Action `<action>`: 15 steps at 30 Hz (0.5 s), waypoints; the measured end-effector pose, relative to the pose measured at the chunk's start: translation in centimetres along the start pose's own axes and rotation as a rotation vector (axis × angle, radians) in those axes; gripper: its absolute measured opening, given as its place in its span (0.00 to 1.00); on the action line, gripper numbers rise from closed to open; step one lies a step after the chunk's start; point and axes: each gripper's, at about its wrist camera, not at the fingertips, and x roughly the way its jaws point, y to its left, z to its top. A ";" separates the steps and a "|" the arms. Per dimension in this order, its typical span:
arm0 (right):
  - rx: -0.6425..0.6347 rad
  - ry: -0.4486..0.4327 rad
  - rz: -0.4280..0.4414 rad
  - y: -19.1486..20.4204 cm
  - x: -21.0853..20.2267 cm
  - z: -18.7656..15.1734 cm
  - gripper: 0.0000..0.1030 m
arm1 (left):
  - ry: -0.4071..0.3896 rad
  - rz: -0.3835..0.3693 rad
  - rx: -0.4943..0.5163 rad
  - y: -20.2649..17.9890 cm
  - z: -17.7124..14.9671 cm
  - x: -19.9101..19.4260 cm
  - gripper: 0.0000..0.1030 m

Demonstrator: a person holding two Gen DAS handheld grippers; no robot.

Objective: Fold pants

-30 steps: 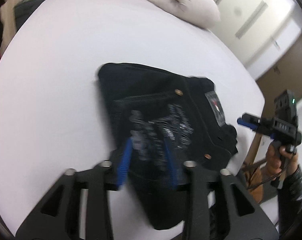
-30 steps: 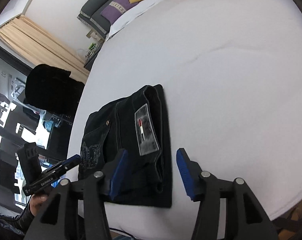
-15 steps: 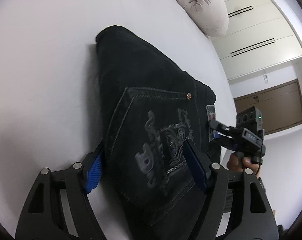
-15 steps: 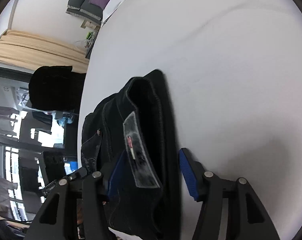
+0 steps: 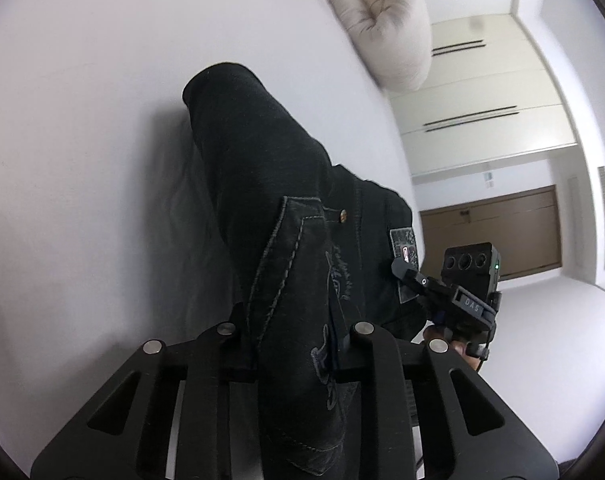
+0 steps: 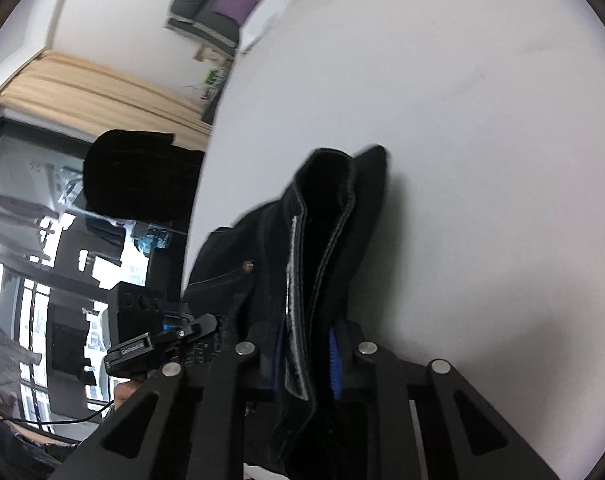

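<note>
Bare white bed sheet (image 5: 82, 128) lies open to my left and beyond the folded black pants (image 5: 270, 184), which block the middle. Beige pillow (image 5: 382, 24) sits at the far right. Right gripper (image 5: 412, 276) crowds the near right edge. From the right wrist view, sheet is open right and far; dark cushions (image 6: 218, 4) far left.

I am working in a home bedroom: white bed (image 5: 82, 160), beige pillow (image 5: 382, 24), built-in wardrobe (image 5: 482, 92), wooden door (image 5: 502, 232), curtain (image 6: 102, 92) showing.
</note>
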 end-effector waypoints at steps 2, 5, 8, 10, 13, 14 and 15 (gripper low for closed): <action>-0.020 -0.001 0.025 1.7 0.5 0.9 0.19 | -0.033 -0.007 0.012 -0.1 1.3 -2.4 0.20; -0.047 0.000 0.066 4.7 2.4 3.3 0.19 | -0.072 0.006 0.047 0.1 4.0 -6.3 0.20; -0.080 0.013 0.074 7.7 5.7 6.1 0.19 | -0.113 0.075 0.108 -0.1 7.5 -9.6 0.20; -0.089 0.023 0.079 9.3 8.3 8.1 0.19 | -0.137 0.112 0.135 0.4 10.0 -11.7 0.20; -0.086 0.036 0.098 10.7 11.9 10.8 0.19 | -0.161 0.152 0.126 2.6 13.8 -14.0 0.20; -0.084 0.042 0.097 10.9 13.1 11.5 0.19 | -0.160 0.159 0.124 3.7 14.7 -14.8 0.20; -0.079 0.052 0.095 11.0 14.4 12.2 0.19 | -0.159 0.166 0.121 4.5 15.4 -15.0 0.20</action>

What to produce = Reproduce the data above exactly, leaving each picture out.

Result of the exercise =
Action `<action>`: 15 steps at 30 Hz (0.5 s), waypoints; the measured end-effector pose, relative to the pose measured at the chunk's start: translation in centimetres along the start pose's own axes and rotation as a rotation vector (axis × angle, radians) in those axes; gripper: its absolute measured opening, given as its place in its span (0.00 to 1.00); on the action line, gripper numbers rise from closed to open; step one lies a step after the chunk's start; point and axes: each gripper's, at about its wrist camera, not at the fingertips, and x roughly the way its jaws point, y to its left, z to its top. A ";" separates the steps and a "|" the arms. Per dimension in this order, its typical span:
arm0 (right):
  - rx: -0.6425..0.6347 rad
  - ry: -0.4486..0.4327 rad
  - rz: -0.4280..0.4414 rad
  - y: -19.1486..20.4204 cm
  - x: -21.0853..20.2267 cm
  - z: -18.7656..15.1734 cm
  - gripper: 0.0000..0.1030 m
arm1 (left):
  - ry: -0.4071..0.3896 rad
  - rz: -0.3835..0.3693 rad
  - rx: -0.4943..0.5163 rad
  - y: -20.2649..17.9890 cm
  - z: -17.7124..14.9671 cm
  - x: -19.9101..19.4260 cm
  - gripper: 0.0000..0.1030 m

Demonstrator: a person holding two Gen DAS handheld grippers; no robot.

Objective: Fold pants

-30 steps: 
-30 steps: 
-15 steps: 
-15 steps: 
+0 steps: 
+0 steps: 

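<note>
Bare white bed sheet (image 5: 82, 128) lies open to my left and beyond the folded black pants (image 5: 270, 184), which block the middle. Beige pillow (image 5: 382, 24) sits at the far right. Right gripper (image 5: 412, 276) crowds the near right edge. From the right wrist view, sheet is open right and far; dark cushions (image 6: 218, 4) far left.

I am working in a home bedroom: white bed (image 5: 82, 160), beige pillow (image 5: 382, 24), built-in wardrobe (image 5: 482, 92), wooden door (image 5: 502, 232), curtain (image 6: 102, 92) showing.
</note>
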 end-effector waypoints at steps 2, 5, 8, 10, 13, 14 and 15 (gripper low for closed): <action>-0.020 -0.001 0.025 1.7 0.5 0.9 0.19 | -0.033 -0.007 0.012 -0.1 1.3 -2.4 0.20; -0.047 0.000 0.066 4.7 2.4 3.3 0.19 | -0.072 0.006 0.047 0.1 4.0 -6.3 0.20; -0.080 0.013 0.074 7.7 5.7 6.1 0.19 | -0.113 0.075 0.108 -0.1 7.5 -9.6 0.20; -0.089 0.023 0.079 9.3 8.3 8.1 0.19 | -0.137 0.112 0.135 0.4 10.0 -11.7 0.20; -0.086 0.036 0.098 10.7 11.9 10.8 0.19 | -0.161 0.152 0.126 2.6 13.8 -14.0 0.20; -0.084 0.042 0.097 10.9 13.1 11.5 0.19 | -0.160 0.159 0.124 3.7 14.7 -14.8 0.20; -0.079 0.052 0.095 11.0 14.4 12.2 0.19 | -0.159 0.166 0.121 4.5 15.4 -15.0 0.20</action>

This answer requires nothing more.